What to do -
Search the data for the word "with" and copy every line where it occurs.

Exercise data -
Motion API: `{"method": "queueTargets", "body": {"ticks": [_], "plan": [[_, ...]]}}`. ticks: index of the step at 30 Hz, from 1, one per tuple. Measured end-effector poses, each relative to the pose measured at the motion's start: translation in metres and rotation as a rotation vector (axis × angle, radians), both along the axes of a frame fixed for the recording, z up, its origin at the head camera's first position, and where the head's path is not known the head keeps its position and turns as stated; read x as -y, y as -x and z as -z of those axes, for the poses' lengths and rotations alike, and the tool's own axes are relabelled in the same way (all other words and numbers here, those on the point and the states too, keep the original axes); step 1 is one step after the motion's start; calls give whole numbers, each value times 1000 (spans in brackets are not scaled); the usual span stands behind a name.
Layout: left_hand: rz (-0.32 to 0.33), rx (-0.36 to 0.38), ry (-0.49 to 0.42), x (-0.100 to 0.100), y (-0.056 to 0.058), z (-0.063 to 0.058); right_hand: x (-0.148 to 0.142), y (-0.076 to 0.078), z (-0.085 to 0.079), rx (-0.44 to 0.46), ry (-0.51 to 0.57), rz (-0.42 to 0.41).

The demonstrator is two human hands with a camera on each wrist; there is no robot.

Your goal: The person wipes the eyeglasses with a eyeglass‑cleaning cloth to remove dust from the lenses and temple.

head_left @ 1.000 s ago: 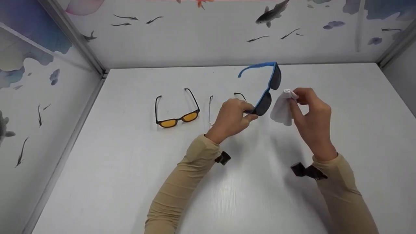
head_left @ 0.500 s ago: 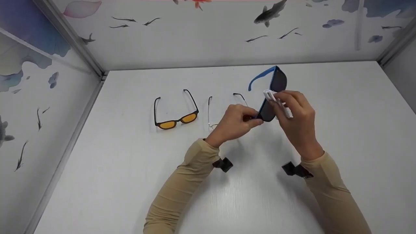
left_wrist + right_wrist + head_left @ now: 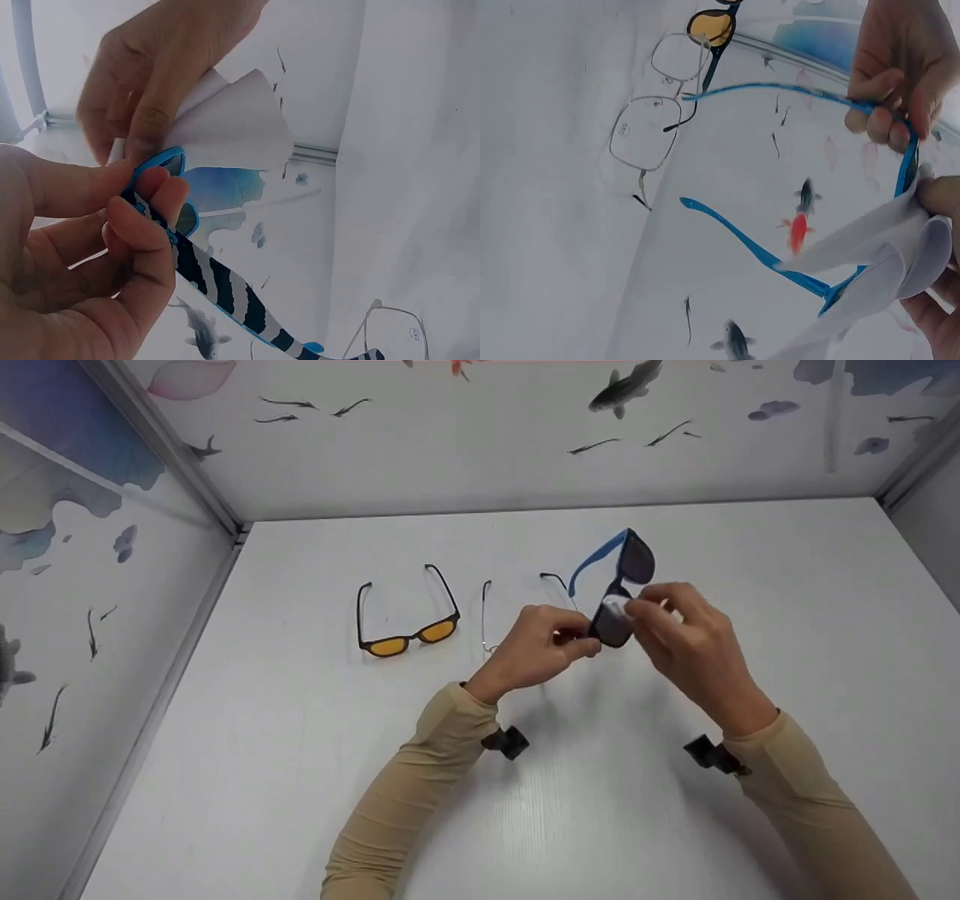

Response to this task -
The demonstrator is two human hands with a camera on each wrist; there is no robot.
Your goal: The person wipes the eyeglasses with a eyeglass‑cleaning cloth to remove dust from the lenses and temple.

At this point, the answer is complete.